Directions for this task: Leaving every picture out, please return exactly the lines from the top of the material below through the line with "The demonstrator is", both included.

Data excerpt:
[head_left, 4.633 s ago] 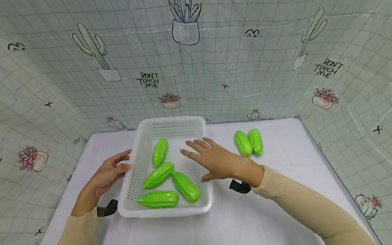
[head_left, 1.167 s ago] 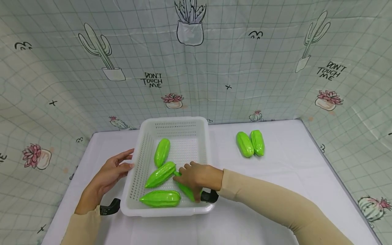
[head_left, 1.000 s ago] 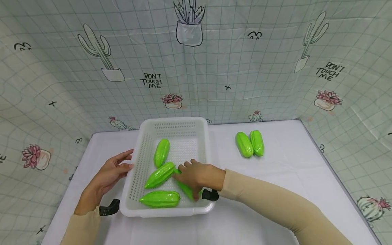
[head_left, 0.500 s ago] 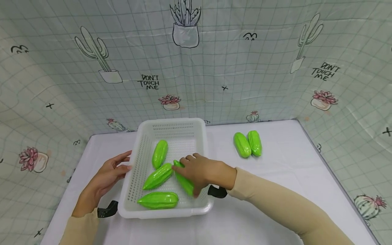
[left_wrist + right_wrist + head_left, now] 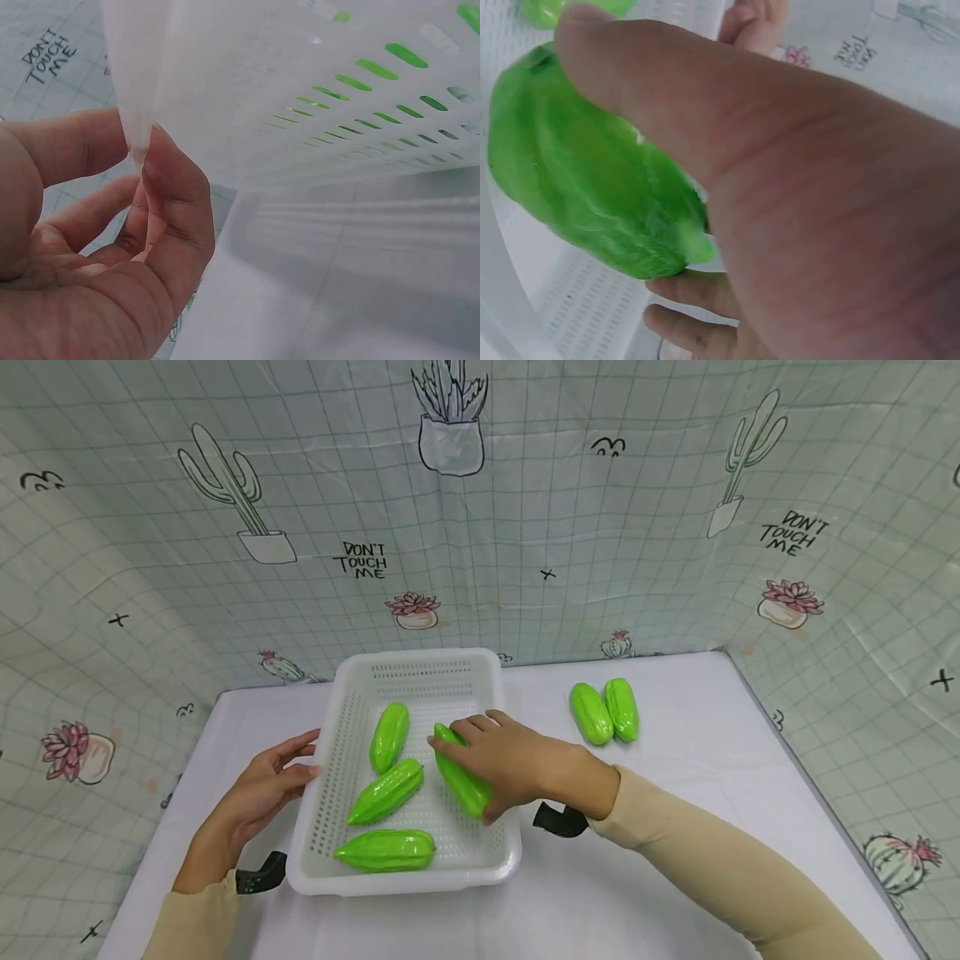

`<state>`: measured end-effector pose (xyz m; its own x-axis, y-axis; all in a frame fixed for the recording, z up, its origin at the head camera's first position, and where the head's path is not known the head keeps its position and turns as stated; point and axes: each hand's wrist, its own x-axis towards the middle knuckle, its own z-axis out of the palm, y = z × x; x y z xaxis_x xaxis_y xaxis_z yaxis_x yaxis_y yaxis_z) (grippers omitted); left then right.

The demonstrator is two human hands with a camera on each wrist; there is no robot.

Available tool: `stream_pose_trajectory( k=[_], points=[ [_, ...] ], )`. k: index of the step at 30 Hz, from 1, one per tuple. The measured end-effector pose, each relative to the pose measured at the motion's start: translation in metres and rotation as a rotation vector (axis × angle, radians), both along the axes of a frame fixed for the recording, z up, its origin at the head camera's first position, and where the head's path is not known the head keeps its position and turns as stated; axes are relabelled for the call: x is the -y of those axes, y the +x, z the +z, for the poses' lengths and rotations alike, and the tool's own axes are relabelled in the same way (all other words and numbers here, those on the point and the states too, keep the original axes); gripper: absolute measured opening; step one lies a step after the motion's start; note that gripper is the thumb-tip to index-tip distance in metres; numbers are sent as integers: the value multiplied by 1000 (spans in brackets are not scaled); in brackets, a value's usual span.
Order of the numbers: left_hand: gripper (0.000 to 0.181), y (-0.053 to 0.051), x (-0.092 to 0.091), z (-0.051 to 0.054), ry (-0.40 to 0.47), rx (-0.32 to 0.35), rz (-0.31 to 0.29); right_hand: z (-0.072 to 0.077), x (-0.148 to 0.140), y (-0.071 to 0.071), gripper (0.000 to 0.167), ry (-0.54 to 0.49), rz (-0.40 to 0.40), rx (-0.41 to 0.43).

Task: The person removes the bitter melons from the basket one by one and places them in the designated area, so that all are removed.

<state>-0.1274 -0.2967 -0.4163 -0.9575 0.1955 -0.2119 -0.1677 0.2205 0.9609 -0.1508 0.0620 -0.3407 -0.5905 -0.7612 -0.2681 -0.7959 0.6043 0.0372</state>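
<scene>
A white perforated basket [image 5: 405,882] holds several glossy green ridged vegetables. Over its right half, my right hand [image 5: 517,760] grips one green vegetable [image 5: 459,777] between thumb and fingers; in the right wrist view that vegetable [image 5: 585,165] fills the space beside the thumb. My left hand [image 5: 264,789] pinches the basket's left rim, and the left wrist view shows thumb and finger meeting on the rim [image 5: 136,90]. Three other vegetables lie on the left side and front of the basket: one upright in view [image 5: 390,737], one diagonal [image 5: 386,792], one crosswise [image 5: 386,850].
Two more green vegetables, a left one [image 5: 591,713] and a right one [image 5: 622,709], lie side by side on the white-covered table [image 5: 675,760], right of the basket. A gridded cactus-print cloth [image 5: 495,527] hangs behind and at both sides.
My right hand has closed round the front-right vegetable and moved it up and to the right in view, away from the diagonal one. My left hand stays at the rim.
</scene>
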Motion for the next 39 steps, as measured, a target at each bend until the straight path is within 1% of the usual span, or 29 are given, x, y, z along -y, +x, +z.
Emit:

Expected output:
[head_left, 4.633 s ago] 
[head_left, 1.167 s ago] 
[head_left, 1.000 s ago] 
[head_left, 0.500 s ago] 
[left_wrist + right_wrist + head_left, now] 

`<state>`: measured end-effector pose (xyz m; its own x-axis, y-axis; all in a frame fixed for the recording, z up, its origin at the head camera's first position, and where the head's path is not known the head keeps its position and turns as stated; point and axes: each hand's wrist, its own x-axis towards the middle knuckle, its own z-axis out of the palm, y = z × x; x y z xaxis_x xaxis_y xaxis_z yaxis_x yaxis_y yaxis_z) (grippers omitted); left then right.

The demonstrator is two human hands with a camera on each wrist; there is no robot.

The full output has been given.